The Second Affair!
Many couples in Second Life have a spouse or significant other in Real Life. We all have our own version of what makes our ‘RL Marriage’ a happy one and for that matter even our ‘SL Partnerships’. One of the biggest questions since it all began June 23, 2003, is it cheating or not? Our RL husbands & wives would have their own opinion and I am sure the husband & wives of our lovers would not be overly delighted, but, do we feel we are cheating? If not, why? If so, why do we continue? Do we get upset if our SL lover cheats? Why be upset? Are we not doing the same thing to our RL spouses via the forum called Second Life? Do we have different sets of SL versus RL morals? Most people eventually log off from an SL bed, then crawl directly into bed with their RL lover. I wonder how many have self conflict with that.
I saw a DJ and his SL girlfriend or SL partner on the dance floor, she was there to support his set. His voice rings out over the mic,”Congratulations, it’s my wonderful RL wife’s birthday. Happy Birthday babe, I could not have got this far without you. I love you!” No doubt she gave him a thank you kiss in RL. Ironically, he then proceeds to play a romantic song, for his SL girlfriend. Now personally, I found that awkward as ‘Fu*k’! Am I the only one that feels this way, I doubt it. This topic has always been the elephant in the room, right!
Unless they are Polyamorous ( another blog completely )
Polyamory (from Greek πολύ poly, “many, several”, and Latin amor, “love“) is the practice, desire, or acceptance of intimate relationships that are not exclusive with respect to other sexual or intimate relationships, with knowledge and consent of everyone involved. It has been described as “consensual, ethical, and responsible.

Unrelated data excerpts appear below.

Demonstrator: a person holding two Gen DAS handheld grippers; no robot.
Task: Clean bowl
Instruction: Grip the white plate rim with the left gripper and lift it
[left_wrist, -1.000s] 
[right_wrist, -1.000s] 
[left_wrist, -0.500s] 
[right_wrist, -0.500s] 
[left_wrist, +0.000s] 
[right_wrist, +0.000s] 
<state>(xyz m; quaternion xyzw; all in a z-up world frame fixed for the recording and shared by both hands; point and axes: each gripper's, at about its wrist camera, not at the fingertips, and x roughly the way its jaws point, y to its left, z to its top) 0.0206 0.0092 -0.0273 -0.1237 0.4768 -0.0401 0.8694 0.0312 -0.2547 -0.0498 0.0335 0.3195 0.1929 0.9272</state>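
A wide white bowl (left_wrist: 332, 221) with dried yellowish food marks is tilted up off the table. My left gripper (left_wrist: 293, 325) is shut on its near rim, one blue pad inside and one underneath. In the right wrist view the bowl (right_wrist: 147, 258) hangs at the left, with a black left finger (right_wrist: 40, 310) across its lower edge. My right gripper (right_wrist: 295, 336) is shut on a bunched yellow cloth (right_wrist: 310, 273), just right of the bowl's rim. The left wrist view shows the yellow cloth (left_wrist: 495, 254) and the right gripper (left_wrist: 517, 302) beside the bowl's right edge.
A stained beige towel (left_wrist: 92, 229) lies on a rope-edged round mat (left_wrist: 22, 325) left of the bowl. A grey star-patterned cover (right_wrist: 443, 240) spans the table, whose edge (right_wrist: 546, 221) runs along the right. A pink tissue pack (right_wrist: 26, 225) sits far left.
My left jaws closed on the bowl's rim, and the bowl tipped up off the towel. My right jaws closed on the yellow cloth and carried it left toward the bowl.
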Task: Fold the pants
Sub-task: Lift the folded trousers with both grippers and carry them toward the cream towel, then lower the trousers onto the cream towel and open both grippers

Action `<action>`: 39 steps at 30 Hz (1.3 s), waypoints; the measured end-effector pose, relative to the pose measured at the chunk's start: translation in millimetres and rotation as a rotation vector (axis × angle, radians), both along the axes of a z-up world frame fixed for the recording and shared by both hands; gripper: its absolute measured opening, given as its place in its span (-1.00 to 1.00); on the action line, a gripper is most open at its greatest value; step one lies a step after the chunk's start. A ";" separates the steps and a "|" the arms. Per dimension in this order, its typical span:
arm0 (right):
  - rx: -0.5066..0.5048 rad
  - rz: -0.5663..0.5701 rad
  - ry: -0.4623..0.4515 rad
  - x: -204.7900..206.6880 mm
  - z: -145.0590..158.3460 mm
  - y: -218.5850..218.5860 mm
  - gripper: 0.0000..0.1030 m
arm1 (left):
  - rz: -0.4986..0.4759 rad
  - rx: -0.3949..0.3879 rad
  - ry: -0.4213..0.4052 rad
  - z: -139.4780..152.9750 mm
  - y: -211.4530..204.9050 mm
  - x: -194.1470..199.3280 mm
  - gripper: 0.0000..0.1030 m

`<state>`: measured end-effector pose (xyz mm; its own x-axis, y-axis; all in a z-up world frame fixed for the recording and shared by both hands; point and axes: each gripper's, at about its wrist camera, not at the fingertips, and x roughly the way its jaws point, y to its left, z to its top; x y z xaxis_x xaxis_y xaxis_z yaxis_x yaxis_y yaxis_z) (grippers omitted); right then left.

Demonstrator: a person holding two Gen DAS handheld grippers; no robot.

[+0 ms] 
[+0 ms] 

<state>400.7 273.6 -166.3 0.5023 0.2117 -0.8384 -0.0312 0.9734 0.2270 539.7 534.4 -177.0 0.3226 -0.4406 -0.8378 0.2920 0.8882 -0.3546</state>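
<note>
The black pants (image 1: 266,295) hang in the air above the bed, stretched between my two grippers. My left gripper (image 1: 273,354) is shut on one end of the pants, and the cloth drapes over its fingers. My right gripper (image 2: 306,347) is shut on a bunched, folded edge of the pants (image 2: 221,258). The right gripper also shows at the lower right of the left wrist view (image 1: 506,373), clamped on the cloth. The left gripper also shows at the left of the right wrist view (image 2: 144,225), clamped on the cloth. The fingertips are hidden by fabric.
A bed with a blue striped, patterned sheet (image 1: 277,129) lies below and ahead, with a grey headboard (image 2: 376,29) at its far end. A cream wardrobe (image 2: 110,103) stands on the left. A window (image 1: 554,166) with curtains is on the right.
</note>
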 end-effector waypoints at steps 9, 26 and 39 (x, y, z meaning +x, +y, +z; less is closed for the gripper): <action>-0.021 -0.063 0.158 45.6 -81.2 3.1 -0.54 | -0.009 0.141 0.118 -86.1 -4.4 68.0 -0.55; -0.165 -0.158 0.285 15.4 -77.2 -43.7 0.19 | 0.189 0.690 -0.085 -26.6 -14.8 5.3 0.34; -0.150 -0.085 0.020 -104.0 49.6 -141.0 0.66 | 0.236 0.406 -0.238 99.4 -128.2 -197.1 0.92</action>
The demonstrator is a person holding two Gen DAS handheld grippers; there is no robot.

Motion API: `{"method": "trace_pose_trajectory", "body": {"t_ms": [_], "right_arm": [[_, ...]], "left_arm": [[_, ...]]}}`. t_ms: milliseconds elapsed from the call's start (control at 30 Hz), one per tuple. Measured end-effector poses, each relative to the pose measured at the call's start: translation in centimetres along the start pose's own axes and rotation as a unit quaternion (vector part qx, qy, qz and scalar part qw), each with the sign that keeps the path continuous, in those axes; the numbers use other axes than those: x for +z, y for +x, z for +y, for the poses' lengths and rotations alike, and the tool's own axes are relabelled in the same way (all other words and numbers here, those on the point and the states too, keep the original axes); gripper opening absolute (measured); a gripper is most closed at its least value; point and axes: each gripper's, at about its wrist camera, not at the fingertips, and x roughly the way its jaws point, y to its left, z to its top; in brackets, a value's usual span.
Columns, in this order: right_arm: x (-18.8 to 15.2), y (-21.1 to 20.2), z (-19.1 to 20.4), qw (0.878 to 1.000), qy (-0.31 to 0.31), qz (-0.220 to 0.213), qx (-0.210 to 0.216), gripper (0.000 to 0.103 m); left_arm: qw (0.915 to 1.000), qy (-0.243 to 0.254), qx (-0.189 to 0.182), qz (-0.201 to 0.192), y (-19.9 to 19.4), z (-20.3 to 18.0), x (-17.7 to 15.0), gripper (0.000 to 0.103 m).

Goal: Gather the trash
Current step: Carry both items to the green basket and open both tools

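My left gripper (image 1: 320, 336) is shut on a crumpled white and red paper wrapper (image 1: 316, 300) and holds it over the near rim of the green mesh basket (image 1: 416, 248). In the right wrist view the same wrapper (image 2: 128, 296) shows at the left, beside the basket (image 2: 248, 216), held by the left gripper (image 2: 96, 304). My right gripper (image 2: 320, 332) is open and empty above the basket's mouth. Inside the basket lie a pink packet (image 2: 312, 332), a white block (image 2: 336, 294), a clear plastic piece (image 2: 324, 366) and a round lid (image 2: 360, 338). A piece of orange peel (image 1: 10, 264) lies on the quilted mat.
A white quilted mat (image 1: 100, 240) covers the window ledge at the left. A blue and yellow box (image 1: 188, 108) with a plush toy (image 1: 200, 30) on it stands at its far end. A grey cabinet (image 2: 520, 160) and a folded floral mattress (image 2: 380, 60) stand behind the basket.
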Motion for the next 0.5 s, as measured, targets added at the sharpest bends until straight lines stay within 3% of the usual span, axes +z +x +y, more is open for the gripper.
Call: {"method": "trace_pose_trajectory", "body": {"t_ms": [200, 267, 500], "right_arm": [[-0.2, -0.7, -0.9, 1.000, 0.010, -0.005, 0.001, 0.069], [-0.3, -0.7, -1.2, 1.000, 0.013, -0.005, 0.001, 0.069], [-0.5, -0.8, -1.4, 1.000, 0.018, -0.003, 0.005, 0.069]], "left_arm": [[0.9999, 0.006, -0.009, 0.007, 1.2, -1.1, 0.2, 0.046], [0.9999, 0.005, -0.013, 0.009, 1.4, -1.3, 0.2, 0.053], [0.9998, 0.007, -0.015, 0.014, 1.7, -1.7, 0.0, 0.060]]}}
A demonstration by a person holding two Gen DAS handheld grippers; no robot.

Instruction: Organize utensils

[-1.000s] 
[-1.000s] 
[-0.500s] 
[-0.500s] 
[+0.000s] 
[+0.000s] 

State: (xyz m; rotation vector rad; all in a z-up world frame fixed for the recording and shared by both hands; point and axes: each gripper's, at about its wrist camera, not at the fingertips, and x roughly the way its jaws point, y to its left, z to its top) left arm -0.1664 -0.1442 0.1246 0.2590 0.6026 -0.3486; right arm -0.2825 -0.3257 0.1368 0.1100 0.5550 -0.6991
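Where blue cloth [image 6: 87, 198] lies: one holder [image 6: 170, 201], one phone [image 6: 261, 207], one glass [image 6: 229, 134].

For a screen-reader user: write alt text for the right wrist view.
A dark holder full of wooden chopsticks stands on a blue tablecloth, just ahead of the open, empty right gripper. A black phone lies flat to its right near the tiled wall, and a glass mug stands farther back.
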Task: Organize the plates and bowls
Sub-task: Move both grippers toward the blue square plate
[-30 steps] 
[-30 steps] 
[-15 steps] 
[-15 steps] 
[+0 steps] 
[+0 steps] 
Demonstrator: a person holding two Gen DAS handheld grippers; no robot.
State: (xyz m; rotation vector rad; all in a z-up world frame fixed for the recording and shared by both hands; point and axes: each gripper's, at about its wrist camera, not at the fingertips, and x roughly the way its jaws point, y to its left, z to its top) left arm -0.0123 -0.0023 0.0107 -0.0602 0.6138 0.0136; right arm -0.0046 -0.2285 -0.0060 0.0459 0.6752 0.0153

Now, I wonder how happy his RL wife would be {on her birthday} knowing that after his set, he is going to have the best pixel sex, emote sex or skype sex with his SL girlfriend. More pressing, would he deny or admit this is an affair.
Is it still considered promiscuity if we never voice, nor see an RL photo and simply type sexual emotes & promises of love to each other? Or, is it promiscuity if you voice and/or cam. Some say it’s like comparing a convent to a brothel, the comparisons are too vastly different, or are they. The intention is still there , the words whether in type or voice are still the same words, right or wrong? Are you just as invested? Many people feel more invested in an SL relationship with Skype, the laughter in your ear, the dialect of the conversation. This is known as a ‘crossover’ bridging the two worlds and bringing it to another level completely. Once you ‘crossover’ anything less is mundane and void to most.
Is all the above behavior excused because it’s Second Life? I am sure if I took a poll, the verdict would be YES. Most people DON’T condone cheating, those living in glass houses should not throw stones. Yet, they cover up the mirror so they can’t see their own reflection looking back at them. Is this SL person that you may never meet face to face enough to put your RL marriage & family at risk? Are the rewards worth the consequences? Confessing your SL sins, is that a conversation you want to have at the dinner table? I doubt it. Make sure the kids are out of the house for that tsunami.
Is it the case of, ” What happens in SL stays in SL”. I am calling ” Switzerland “on this topic. I think there are too many, if’s and but’s to claim it’s a clear-cut conversation.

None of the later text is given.